Penobatan Pangultop-ultop sebagai Raja Silou (Raja Silau) di bawah pengaruh Raja Asih semakin menegaskan dominasi Aceh di wilayah tersebut. Pemberian Ular Sinde sebagai simbol kekuasaan juga menunjukkan adopsi elemen-elemen budaya lokal ke dalam sistem kekuasaan yang baru dibentuk.
Konflik-konflik selanjutnya antara Raja Silou Bolak dan Raja Silou Dunia, serta keterlibatan kekuatan lain seperti Kerajaan Jayu dan Kerajaan Gunung-gunung, menggambarkan dinamika kekuasaan yang terus berubah dan upaya untuk mempertahankan otonomi di tengah pengaruh yang semakin kuat dari Aceh dan kemungkinan Ottoman.
Pengiriman utusan kepada Raja Rambe Nabolak dan Kerajaan Jayu untuk melawan Raja Silou Bolak menunjukkan adanya upaya untuk membangun aliansi lokal dalam menghadapi pengaruh luar.
Namun, pada akhirnya, kekuatan Raja Asih dan Raja Rum (atau pengaruh yang mereka representasikan) tampaknya lebih dominan.
Kisah tentang perebutan wilayah Nagor Laksa dan kekalahan Raja Silou Dunia semakin memperkuat narasi tentang pergeseran kekuasaan. Intervensi Raja Silou Bolak yang meminta bantuan dari Urangkaya Marompat ke Batu Bara juga menunjukkan upaya terakhir untuk melawan dominasi tersebut.
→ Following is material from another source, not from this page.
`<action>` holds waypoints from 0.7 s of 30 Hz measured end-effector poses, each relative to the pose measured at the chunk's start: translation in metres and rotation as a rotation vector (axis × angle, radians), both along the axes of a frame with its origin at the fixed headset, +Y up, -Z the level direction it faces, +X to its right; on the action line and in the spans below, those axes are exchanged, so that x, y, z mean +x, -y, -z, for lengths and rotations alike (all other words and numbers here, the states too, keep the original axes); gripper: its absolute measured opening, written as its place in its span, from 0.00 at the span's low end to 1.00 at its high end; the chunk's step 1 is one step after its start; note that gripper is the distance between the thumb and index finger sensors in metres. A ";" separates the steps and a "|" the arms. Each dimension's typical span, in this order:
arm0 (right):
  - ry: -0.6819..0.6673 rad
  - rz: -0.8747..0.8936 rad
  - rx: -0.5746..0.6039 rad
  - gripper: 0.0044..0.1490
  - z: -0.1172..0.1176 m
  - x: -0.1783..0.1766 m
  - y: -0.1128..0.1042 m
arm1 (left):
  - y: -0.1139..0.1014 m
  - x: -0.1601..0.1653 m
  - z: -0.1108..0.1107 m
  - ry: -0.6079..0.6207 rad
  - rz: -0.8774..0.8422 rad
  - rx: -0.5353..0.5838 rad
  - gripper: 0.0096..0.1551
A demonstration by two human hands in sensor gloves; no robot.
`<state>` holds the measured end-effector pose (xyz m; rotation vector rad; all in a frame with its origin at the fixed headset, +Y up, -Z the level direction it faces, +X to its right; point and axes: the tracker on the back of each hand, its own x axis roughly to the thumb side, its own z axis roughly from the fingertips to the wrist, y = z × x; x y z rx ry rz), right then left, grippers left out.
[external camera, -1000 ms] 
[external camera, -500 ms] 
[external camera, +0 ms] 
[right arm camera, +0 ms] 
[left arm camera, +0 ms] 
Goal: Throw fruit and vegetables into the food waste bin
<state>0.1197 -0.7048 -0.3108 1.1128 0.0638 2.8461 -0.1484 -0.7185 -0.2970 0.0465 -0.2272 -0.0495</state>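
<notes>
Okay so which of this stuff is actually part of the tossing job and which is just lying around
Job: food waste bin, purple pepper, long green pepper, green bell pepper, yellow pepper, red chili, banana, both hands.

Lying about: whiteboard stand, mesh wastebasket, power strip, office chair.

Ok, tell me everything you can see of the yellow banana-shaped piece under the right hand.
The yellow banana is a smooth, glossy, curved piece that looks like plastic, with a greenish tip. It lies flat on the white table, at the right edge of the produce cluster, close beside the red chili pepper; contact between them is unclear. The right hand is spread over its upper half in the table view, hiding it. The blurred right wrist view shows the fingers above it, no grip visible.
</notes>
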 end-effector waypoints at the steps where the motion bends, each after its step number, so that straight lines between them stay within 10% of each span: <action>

Meskipun narasi ini diturunkan secara lisan dan mungkin mengandung elemen-elemen mitos dan legenda, jejak-jejak pengaruh Aceh (Raja Asih) dan kemungkinan Ottoman (Raja Rum) dalam dinamika politik Sumatera Utara pada masa lalu menjadi tema yang menarik untuk diteliti lebih lanjut. Hubungan dengan Dili (Deli) sebagai entitas lokal yang menjadi pusat konflik juga memberikan gambaran tentang kompleksitas interaksi antara kekuatan lokal dan kekuatan luar di wilayah ini.
Penelitian arkeologis, analisis toponimi, dan perbandingan dengan catatan sejarah dari Aceh dan Ottoman dapat memberikan pemahaman yang lebih mendalam mengenai episode sejarah yang tersembunyi dalam kisah Partingkian Bandar Hanopan ini.